Midwest Economy Blog

Chicago’s Pursuit of the Global Prize

January 22, 2007

Policy and business leaders in Chicago continue to advance the metropolitan area’s prospects as a global hub for professional and financial services. This initiative arises from both necessity and opportunity. Chicago’s traditional markets, principally in the surrounding Midwest, are not growing rapidly. At the same time, however, the Chicago economy specializes in advanced producer service sectors that are increasingly traded more broadly and, in many cases, internationally.

As the business service center of the Midwest, serving regional markets and industries, Chicago companies’ prospects for growth are somewhat limited. That is so largely for two reasons. First, the Midwest economic base centers on agriculture and manufacturing. Since productivity growth is so very high in these industries, and competition keeps commodity prices low, income and revenue (and attendant jobs) grow slowly. The second reason is climate. As the U.S. economy restructures toward information industries and knowledge workers, service production is being pulled toward locations where workers prefer to live, often milder climes.

However, globalization of the economy has also brought new opportunities to populous information-based cities like Chicago. Large cities often have wonderful amenities that are not dependent on climate, such as sports, restaurants, museums, and cultural diversity. But more fundamentally, it is because expanding global trade in goods, services, and capital requires the complex and specialized functions and industry sectors that are concentrated in large cities, including legal services, logistics, distribution, finance, insurance, business meetings, R&D, and professional business services.

Chicago has been developing such sectors almost since its inception. Today, Chicago features world-leading risk exchanges, universities, business meeting and personal air travel firms, legal services, headquarters facilities, and management consultancies.

During the 1990s, the growth of Chicago’s professional services was robust. According to the data reported on payroll employment, the Chicago metropolitan area added a net 80,000 jobs in the sector from 1990 to 1999, more than the Los Angeles metropolitan area and more than New York City.

However, since then, job performance in Chicago has often been much weaker, raising doubts about whether the city’s economic structure has divorced itself from the surrounding region as much as previously believed. The chart below displays year-over-year growth in the professional, technical, and R&D sectors. Employment growth experienced year-over-year declines for most of the 2002-2004 period, before reviving in 2005.

1. Professional, scientific and technical services — year over year job growth, January 1990-November 2005

Professional, scientific and technical services — year over year job growth, January 1990-November 2005

How much of Chicago’s business service economy has expanded to global markets or even to other large U.S. cities in the global network?

We know very little about the geography and changing geography of these hallmark industry sectors. However, one informative study by Peter J. Taylor and Robert E. Lang of the Metropolitan Policy Program at The Brookings Institution measures the prominence of major global service companies among large cities in the world.

Taylor and Lang examine 100 global companies drawn from the business or producer sectors of accounting, advertising, banking/finance, insurance, law, and management consulting. For each city, the sum presence of their offices (weighted by size and function) determines a score for a city’s commercial presence and ties to the global city service network.
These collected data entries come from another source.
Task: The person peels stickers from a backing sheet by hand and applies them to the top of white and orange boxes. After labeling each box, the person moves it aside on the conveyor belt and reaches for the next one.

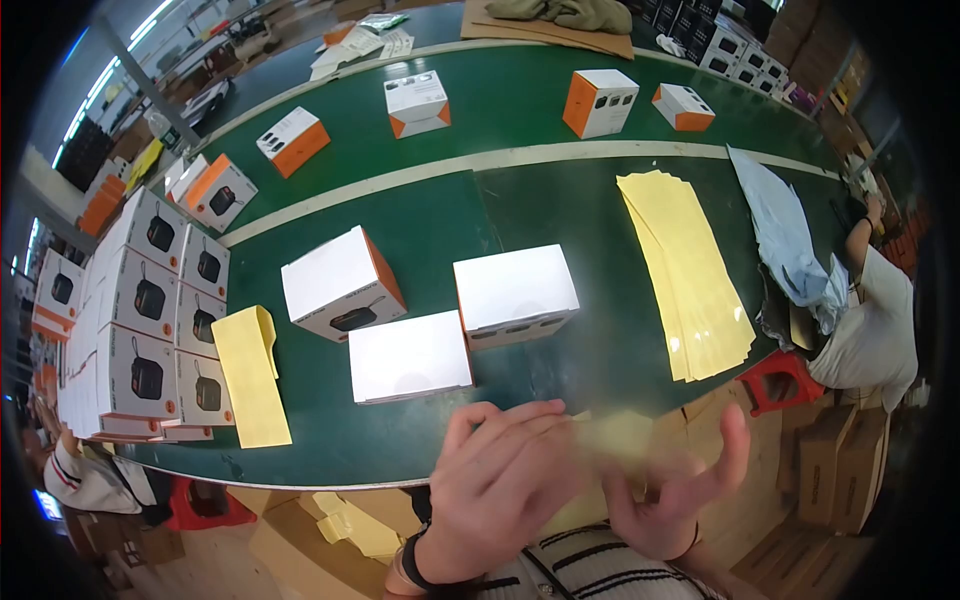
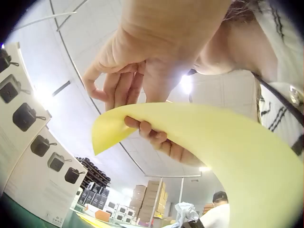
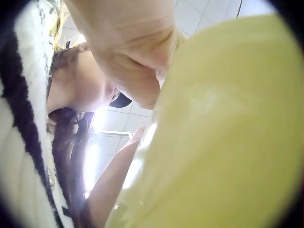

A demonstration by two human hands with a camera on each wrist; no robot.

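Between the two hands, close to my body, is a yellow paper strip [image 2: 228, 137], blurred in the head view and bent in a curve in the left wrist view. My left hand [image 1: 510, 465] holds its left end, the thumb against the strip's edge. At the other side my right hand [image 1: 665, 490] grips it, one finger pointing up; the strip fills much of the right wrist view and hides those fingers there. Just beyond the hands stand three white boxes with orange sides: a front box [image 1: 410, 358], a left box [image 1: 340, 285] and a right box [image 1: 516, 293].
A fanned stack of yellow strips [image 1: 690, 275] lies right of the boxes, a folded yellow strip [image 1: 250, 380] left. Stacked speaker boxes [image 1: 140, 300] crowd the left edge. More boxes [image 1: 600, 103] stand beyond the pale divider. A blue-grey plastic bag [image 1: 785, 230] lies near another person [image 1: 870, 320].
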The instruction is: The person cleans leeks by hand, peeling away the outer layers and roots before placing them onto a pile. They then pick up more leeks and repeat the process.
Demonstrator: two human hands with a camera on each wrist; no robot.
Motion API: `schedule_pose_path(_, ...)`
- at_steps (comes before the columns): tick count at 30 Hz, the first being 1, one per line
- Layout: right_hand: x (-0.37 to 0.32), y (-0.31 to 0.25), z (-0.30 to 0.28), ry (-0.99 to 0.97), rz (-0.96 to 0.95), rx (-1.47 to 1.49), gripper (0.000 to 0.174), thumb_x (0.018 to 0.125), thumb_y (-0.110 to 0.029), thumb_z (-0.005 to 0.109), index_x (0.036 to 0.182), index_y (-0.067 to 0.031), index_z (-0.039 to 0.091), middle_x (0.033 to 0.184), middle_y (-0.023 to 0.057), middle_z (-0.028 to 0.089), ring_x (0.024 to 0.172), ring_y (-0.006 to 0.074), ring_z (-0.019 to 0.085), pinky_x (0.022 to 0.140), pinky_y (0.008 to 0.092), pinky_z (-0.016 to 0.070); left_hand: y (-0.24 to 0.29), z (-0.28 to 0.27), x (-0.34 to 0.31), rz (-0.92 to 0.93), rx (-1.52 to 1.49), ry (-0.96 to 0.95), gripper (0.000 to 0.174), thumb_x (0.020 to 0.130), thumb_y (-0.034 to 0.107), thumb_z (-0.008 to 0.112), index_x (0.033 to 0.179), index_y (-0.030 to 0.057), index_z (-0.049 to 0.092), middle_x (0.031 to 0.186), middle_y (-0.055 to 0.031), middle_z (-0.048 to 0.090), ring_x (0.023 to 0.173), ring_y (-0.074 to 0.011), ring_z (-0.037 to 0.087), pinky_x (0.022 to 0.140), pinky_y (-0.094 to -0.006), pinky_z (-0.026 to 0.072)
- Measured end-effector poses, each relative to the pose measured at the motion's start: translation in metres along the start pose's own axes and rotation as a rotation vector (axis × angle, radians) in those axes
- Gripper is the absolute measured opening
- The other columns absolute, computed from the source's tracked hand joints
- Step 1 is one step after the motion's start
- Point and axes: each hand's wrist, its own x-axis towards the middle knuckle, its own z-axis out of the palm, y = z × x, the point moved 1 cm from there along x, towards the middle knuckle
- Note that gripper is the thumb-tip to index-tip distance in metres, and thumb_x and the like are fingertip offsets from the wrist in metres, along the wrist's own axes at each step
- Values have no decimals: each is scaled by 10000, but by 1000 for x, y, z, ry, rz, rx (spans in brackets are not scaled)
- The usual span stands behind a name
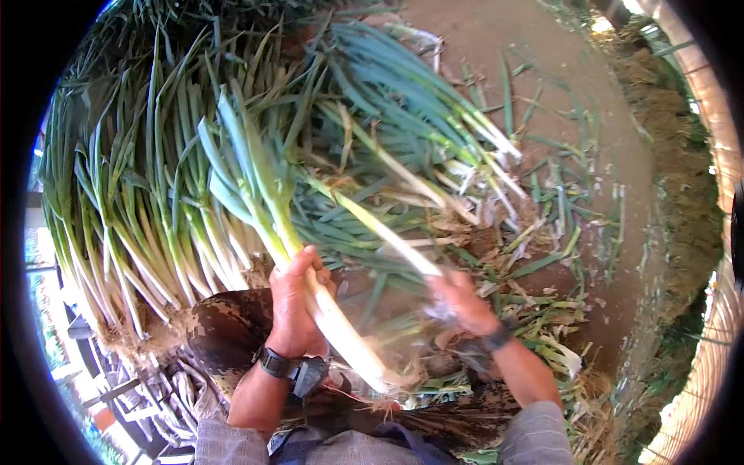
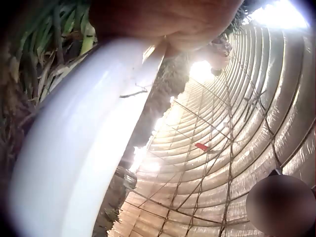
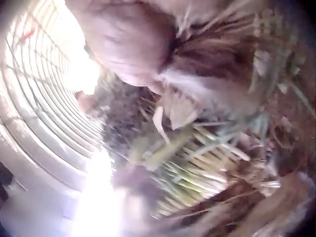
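Observation:
My left hand (image 1: 293, 302) grips a large green onion (image 1: 341, 329) around its upper stalk. Its green leaves fan up and away, and the white shank slants down toward my lap, ending in roots. In the left wrist view the smooth white shank (image 2: 84, 143) fills much of the picture below the hand. To the right, my right hand (image 1: 463, 301), blurred, pinches a long pale outer leaf (image 1: 387, 236) whose greenish end stretches up to the left. Dry, papery peel (image 3: 207, 89) bunches at the fingers of the right hand (image 3: 131, 44) in the right wrist view.
Rows of green onions with roots (image 1: 139, 225) stand heaped on the left. Another pile (image 1: 418, 101) lies ahead on the brown ground (image 1: 558, 155). Stripped leaves and peelings (image 1: 542, 310) litter the right side. A ribbed curved wall (image 1: 713, 310) runs along the far right.

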Motion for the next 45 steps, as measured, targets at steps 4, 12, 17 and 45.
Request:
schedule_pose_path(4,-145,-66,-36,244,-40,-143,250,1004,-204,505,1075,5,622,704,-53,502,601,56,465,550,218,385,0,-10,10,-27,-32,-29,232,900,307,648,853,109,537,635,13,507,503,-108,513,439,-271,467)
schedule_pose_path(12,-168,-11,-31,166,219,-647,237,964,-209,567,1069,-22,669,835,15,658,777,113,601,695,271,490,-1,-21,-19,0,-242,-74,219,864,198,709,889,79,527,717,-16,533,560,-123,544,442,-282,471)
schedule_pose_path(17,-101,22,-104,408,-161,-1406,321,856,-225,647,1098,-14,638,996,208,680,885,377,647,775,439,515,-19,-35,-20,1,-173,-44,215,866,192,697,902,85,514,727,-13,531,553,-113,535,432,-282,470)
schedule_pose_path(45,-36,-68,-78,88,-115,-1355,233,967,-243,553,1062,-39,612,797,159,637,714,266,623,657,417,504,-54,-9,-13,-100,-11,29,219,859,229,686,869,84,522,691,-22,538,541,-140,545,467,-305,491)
According to the Taylor-Lang study, Chicago scores high in its global connectivity, both relative to other U.S. cities and relative to the world’s major cities. Among U.S. cities, Chicago ranks second only to New York. Among world cities, Chicago ranks seventh, behind London, New York, Hong Kong, Paris, Tokyo, and Singapore.

The Taylor-Lang study scores Chicago’s connections with domestic cities such as Atlanta and New York in the same way it scores connections with international cities such as Sydney. This seems correct. International borders can be arbitrary. And to otherwise score border-crossings might bias the results toward cities located on continents where national boundaries are near each other, such as Europe.

The study does provide a separate “hinterland” scale for each city, which tries to measure the degree to which a city’s global connectivity relies on nearby national trading relations. Here, with the exception of New York City, U.S. cities tend to be less international than those on other continents. However, Chicago again scores well. It places third among U.S. cities, behind New York and Miami.

How this relates to Chicago’s recent growth performance and prospects is not clear. The construction of the Taylor-Lang study is creative, clever, and somewhat revealing, but it provides more impressionistic than definitive evidence of global linkages among producer services. Those who would like to draw their own conclusions from the evidence should take a look at the authors’ map of each global city’s linkages, including Chicago. Outside of North America, for example, the map suggests that Chicago’s economy links strongly with Zurich, Switzerland, and Sydney, Australia.

Chicago’s employment in business-professional services is once again growing strongly, at a 3% annual year-over-year pace. If the recent period of weak performance reflects some unusual and fleeting conditions such as a post 9-11 falloff in business travel and related business service activity, then perhaps Chicago’s march to global success will now continue.

The views expressed in this post are our own and do not reflect those of the Federal Reserve Bank of Chicago or the Federal Reserve System.